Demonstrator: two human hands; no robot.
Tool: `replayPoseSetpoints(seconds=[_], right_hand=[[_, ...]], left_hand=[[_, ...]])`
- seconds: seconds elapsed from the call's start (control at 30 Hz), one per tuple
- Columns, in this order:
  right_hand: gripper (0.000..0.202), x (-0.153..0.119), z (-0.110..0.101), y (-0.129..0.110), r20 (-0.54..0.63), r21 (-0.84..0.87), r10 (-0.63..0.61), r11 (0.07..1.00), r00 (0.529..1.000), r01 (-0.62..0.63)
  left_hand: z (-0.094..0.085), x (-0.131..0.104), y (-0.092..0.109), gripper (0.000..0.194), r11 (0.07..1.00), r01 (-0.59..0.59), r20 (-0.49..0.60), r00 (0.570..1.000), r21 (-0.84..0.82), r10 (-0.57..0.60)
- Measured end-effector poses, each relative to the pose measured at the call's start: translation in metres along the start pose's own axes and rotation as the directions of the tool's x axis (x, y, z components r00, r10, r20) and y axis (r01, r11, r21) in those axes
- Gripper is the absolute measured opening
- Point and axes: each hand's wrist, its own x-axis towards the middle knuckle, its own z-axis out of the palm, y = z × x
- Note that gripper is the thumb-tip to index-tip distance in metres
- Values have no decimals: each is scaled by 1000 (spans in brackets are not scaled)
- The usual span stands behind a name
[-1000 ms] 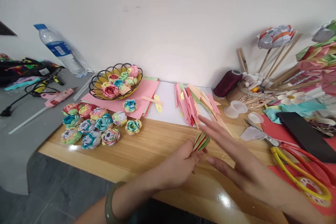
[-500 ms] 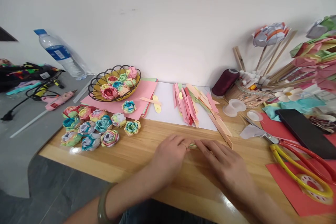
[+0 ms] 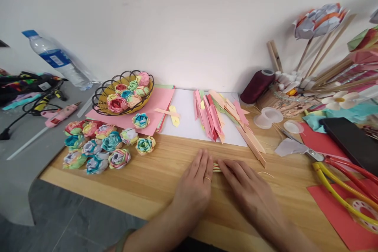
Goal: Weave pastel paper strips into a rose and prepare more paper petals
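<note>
A small bundle of layered, folded paper strips (image 3: 217, 167) lies on the wooden table between my hands; only its short middle part shows. My left hand (image 3: 196, 181) lies flat over its left end, fingers stretched out side by side, a ring on one finger. From the other side, my right hand (image 3: 251, 187) covers the right end, its fingers bent down and closed over the paper and its thumb hidden. Just beyond my hands, folded pink and red paper pieces (image 3: 208, 118) rest on a white sheet (image 3: 186, 128). Peach paper strips (image 3: 251, 141) lie beside them, near my right hand.
Left of my hands sit several paper flowers (image 3: 110, 141) and a yellow basket (image 3: 102, 100) of more flowers. A glue gun (image 3: 60, 115) and water bottle (image 3: 56, 57) are farther left. On the right lie scissors (image 3: 313, 153), red paper (image 3: 330, 212) and a black phone (image 3: 350, 139).
My left hand has gone from bent fingers at the bundle's end to fingers stretched flat and pointing away. My right hand stays on the paper. The view has shifted slightly.
</note>
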Motion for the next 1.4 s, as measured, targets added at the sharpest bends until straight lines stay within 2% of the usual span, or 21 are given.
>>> replayPoseSetpoints(seconds=[0.17, 0.3, 0.37, 0.6, 0.83, 0.9, 1.07, 1.27, 1.4], right_hand=[[37, -1, -1, 0, 16, -6, -9, 1000, 1000, 9], [36, -2, 0, 0, 4, -3, -13, 1000, 1000, 13], [35, -2, 1, 0, -7, -2, -11, 1000, 1000, 11], [36, -3, 3, 0, 12, 3, 52, 999, 999, -52], [42, -2, 9, -22, 7, -131, 227, 966, 974, -224], [43, -3, 12, -27, -7, -149, 253, 956, 967, -252], [41, -4, 15, -31, -49, -112, 220, 968, 974, -224], [42, 1, 14, -39, -80, -118, 322, 937, 943, -330], [37, 7, 18, -48, -122, -154, 344, 920, 931, -361]], left_hand=[[4, -9, -11, 46, 998, 24, -134, 991, 49, -17], [-3, -9, -15, 50, 995, 93, -293, 953, 46, -76], [-7, -6, -15, 50, 994, 101, -321, 943, 41, -82], [-12, -1, -13, 33, 987, 120, -335, 939, 110, -77], [-7, 0, -13, 21, 972, 78, -432, 902, 220, 26], [-2, -2, -14, 23, 959, 77, -445, 894, 271, 54], [6, -8, -14, 23, 924, 128, -438, 898, 361, 46], [4, -10, -10, 35, 891, 98, -383, 919, 444, 90], [3, -10, -5, 37, 870, 77, -348, 931, 486, 112]])
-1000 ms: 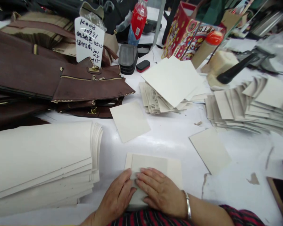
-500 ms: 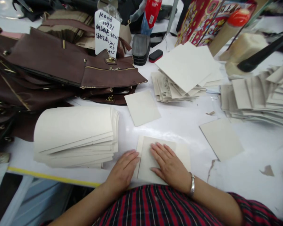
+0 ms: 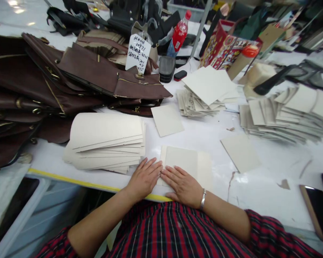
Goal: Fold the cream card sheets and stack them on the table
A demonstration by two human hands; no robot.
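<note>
Grey card (image 3: 182, 157) sits on cream paper (image 3: 204, 165); our left hand (image 3: 143, 179) and right hand (image 3: 185, 187), open, seem to steady it; lifting would need pinching.

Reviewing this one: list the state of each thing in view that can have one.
Left hand: open, palm down, fingers extended
Right hand: open, palm down on the grey card
Grey card: flat, on a wider, paler sheet
Paler sheet: flat, partly covered
Large sheets: bent over, layered
Right-hand stack: fanned out, uneven
Red-labelled bottle: capped
Phone: screen dark
Brown bag pieces: heaped, overlapping
</note>
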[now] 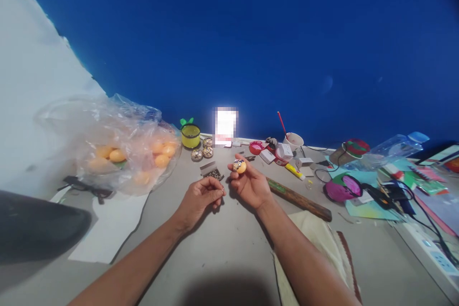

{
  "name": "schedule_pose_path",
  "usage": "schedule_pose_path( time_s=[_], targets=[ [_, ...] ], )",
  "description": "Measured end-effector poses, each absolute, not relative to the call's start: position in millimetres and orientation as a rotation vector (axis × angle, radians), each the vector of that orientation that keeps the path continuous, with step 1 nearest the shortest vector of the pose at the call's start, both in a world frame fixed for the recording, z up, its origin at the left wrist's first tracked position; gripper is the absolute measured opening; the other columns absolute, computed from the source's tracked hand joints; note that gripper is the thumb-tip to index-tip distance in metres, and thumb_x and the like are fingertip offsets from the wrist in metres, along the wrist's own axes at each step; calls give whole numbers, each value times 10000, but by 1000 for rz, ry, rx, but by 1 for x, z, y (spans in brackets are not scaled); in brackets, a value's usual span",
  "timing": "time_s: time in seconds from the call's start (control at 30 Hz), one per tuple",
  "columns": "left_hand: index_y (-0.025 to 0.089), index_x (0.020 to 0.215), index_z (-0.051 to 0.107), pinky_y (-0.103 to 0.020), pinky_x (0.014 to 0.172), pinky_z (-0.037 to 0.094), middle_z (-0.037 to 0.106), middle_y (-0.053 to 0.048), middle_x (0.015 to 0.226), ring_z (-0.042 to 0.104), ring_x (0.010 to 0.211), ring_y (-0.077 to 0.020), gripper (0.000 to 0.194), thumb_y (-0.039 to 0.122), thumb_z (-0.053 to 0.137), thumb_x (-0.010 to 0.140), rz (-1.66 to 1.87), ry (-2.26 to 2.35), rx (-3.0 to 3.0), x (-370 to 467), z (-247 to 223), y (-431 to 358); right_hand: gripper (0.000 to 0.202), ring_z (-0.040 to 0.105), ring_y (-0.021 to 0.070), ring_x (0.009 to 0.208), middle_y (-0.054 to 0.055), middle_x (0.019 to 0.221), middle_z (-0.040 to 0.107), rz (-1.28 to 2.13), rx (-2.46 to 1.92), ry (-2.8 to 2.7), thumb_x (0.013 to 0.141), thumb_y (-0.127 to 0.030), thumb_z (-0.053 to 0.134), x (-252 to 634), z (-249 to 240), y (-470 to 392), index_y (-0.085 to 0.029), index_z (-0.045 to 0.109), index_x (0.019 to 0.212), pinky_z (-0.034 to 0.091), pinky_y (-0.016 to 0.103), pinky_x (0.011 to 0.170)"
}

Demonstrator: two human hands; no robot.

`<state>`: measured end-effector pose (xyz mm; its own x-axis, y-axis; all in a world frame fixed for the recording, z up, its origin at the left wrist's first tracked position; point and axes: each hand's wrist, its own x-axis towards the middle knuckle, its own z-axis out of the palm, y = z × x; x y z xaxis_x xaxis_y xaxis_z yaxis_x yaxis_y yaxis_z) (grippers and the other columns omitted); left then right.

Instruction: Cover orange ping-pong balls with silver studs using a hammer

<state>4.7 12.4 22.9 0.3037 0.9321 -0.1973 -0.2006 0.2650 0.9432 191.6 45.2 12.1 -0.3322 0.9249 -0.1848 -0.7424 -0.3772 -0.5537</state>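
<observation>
My right hand (251,185) holds up an orange ping-pong ball (240,167), its upper left side covered with shiny metallic pieces. To its left, my left hand (204,201) is closed in a pinch, thumb against index finger. A tiny glint shows at those fingertips, too small to name. Just beyond the left hand lies a small opened box (209,168) of little dark metal pieces, probably tacks. Behind the box sit several balls (197,155) coated all over in the same shiny pieces. The two hands are apart.
Clear plastic bags (125,172) of orange balls stand left. A wooden stick (301,199) and a cloth (311,244) lie right. Beyond are a yellow tube (294,171), a white cup (294,140), a plastic bottle (394,150) and a power strip (433,253).
</observation>
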Motion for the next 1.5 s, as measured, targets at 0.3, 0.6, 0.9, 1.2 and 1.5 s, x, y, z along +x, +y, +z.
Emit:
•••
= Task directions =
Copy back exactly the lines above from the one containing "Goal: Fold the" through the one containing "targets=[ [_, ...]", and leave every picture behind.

= Worked solution =
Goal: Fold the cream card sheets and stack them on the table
A demonstration by two human hands; no robot.
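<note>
Grey card (image 3: 182, 157) sits on cream paper (image 3: 204, 165); our left hand (image 3: 143, 179) and right hand (image 3: 185, 187), open, seem to steady it; lifting would need pinching.

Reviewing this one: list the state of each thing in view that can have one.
Left hand: open, palm down, fingers extended
Right hand: open, palm down on the grey card
Grey card: flat, on a wider, paler sheet
Paler sheet: flat, partly covered
Large sheets: bent over, layered
Right-hand stack: fanned out, uneven
Red-labelled bottle: capped
Phone: screen dark
Brown bag pieces: heaped, overlapping
</note>
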[now] 

{
  "name": "schedule_pose_path",
  "usage": "schedule_pose_path( time_s=[_], targets=[ [_, ...] ], )",

There is nothing further to add to the answer.